• **YOUR TASK**:
Whenever a line of the listing contains the string "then", return that line.

• **DATA SHOWN**:
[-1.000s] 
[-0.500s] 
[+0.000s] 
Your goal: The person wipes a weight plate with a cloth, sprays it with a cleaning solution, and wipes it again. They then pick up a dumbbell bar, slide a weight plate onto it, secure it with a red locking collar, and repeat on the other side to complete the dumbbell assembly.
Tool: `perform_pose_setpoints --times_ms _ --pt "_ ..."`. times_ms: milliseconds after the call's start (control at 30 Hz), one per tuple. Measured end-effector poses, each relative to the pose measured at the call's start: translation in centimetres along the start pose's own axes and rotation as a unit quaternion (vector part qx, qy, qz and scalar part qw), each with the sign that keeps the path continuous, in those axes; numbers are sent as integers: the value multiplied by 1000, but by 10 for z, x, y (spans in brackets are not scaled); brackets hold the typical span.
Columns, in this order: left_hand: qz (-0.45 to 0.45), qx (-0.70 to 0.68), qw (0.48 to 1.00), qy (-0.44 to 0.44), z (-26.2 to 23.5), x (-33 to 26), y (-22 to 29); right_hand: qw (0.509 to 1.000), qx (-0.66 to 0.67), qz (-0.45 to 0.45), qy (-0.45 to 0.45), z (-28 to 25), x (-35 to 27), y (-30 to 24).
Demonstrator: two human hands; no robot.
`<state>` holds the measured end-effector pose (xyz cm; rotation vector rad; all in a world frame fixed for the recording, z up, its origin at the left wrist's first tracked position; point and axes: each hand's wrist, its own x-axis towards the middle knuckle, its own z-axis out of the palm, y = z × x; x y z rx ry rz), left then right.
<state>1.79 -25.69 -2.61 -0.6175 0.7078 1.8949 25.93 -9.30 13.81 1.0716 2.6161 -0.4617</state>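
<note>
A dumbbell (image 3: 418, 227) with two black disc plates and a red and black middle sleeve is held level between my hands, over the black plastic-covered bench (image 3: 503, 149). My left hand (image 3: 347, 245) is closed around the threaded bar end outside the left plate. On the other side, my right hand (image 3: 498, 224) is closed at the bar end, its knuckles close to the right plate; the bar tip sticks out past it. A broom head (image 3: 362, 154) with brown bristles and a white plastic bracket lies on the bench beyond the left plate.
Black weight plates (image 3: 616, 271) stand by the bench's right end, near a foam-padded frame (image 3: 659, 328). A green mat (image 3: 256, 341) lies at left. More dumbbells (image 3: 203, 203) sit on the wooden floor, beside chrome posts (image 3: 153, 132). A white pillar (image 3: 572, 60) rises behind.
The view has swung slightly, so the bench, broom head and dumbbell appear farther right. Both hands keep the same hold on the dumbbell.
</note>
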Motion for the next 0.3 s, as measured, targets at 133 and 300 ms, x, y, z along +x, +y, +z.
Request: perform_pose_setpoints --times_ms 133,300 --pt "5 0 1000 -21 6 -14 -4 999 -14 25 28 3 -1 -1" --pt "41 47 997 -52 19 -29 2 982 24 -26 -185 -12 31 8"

• **SOLUTION TO THIS TASK**:
Your goal: The person wipes a weight plate with a cloth, sprays it with a cleaning solution, and wipes it again. They then pick up a dumbbell bar, slide a weight plate onto it, secure it with a red locking collar, and repeat on the other side to complete the dumbbell assembly.
`<state>` holds the measured end-effector pose (xyz cm; rotation vector rad; all in a world frame fixed for the recording, z up, its origin at the left wrist's first tracked position; point and axes: each hand's wrist, its own x-axis towards the middle knuckle, its own z-axis out of the palm, y = z × x; x y z rx ry rz), left then right.

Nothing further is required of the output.